**Work required**
Once you have read the listing, retype all of it exactly.
===
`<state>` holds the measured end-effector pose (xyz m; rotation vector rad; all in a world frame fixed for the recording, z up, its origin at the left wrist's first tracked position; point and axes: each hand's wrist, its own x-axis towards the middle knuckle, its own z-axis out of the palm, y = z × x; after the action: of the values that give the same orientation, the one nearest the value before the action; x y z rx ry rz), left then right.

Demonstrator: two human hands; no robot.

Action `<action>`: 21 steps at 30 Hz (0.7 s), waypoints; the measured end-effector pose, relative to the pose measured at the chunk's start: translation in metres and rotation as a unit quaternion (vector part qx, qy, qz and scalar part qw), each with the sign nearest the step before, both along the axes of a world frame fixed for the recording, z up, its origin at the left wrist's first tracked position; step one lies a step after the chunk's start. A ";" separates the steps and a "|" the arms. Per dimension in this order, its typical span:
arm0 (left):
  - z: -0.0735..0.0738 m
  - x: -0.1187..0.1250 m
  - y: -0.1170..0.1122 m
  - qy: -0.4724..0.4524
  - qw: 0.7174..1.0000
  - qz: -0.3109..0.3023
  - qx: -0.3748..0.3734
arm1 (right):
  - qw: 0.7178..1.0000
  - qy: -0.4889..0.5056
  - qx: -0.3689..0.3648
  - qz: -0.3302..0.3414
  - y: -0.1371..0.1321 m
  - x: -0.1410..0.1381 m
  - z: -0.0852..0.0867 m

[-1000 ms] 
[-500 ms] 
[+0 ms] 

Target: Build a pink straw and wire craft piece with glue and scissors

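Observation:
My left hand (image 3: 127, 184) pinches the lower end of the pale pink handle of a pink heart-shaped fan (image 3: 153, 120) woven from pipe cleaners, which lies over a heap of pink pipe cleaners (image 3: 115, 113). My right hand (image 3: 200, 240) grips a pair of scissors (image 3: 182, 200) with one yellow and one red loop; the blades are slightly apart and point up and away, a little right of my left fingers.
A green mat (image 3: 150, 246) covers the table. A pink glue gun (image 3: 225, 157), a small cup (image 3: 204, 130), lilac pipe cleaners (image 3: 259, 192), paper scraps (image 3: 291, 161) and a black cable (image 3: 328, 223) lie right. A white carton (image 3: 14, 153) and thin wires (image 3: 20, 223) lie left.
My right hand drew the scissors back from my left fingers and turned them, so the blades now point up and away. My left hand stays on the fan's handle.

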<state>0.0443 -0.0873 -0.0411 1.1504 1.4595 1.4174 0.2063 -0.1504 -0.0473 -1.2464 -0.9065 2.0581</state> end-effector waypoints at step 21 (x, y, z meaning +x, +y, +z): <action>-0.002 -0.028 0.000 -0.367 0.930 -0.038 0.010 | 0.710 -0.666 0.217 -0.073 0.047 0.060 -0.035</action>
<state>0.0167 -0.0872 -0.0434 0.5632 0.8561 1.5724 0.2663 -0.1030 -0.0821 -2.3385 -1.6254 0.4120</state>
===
**Your solution**
`<state>` holds the measured end-effector pose (xyz m; rotation vector rad; all in a world frame fixed for the recording, z up, its origin at the left wrist's first tracked position; point and axes: each hand's wrist, its own x-axis towards the middle knuckle, its own z-axis out of the palm, y = z × x; after the action: of the values that give the same orientation, the one nearest the value before the action; x y z rx ry rz), left then right.

Demonstrator: two human hands; no robot.

Action `<action>`: 21 steps at 30 Hz (0.7 s), waypoints; the measured end-effector pose, relative to the pose measured at the chunk's start: translation in metres and rotation as a unit quaternion (vector part qx, qy, qz and scalar part qw), each with the sign nearest the step before, both along the axes of a world frame fixed for the recording, z up, its origin at the left wrist's first tracked position; step one lies a step after the chunk's start. A ";" separates the steps and a "|" the arms. Per dimension in this order, its typical span:
arm0 (left):
  - z: -0.0735..0.0738 m
  - x: -0.1187..0.1250 m
  - y: -0.1170..0.1122 m
  - qy: -0.4724..0.4524
  - qw: 0.7174..1.0000
  - qz: -0.3109..0.3023
  - qx: -0.3748..0.3734
arm1 (right):
  - qw: 0.7178..1.0000
  - qy: -0.4889..0.5056
  - qx: -0.3689..0.3648
  - qz: -0.3302..0.3414
  - y: -0.1371..0.1321 m
  - x: -0.1410..0.1381 m
  - z: -0.0852..0.0867 m

[-1000 ms] 
[-500 ms] 
[+0 ms] 

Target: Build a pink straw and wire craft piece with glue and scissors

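Observation:
My left hand (image 3: 127, 184) pinches the lower end of the pale pink handle of a pink heart-shaped fan (image 3: 153, 120) woven from pipe cleaners, which lies over a heap of pink pipe cleaners (image 3: 115, 113). My right hand (image 3: 200, 240) grips a pair of scissors (image 3: 182, 200) with one yellow and one red loop; the blades are slightly apart and point up and away, a little right of my left fingers.
A green mat (image 3: 150, 246) covers the table. A pink glue gun (image 3: 225, 157), a small cup (image 3: 204, 130), lilac pipe cleaners (image 3: 259, 192), paper scraps (image 3: 291, 161) and a black cable (image 3: 328, 223) lie right. A white carton (image 3: 14, 153) and thin wires (image 3: 20, 223) lie left.
My right hand drew the scissors back from my left fingers and turned them, so the blades now point up and away. My left hand stays on the fan's handle.
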
<state>0.0443 -0.0873 -0.0411 1.1504 1.4595 1.4174 0.2063 -0.1504 -0.0473 -1.2464 -0.9065 2.0581</state> end-effector waypoints at step 21 (x, y, z meaning +x, +y, +z): <action>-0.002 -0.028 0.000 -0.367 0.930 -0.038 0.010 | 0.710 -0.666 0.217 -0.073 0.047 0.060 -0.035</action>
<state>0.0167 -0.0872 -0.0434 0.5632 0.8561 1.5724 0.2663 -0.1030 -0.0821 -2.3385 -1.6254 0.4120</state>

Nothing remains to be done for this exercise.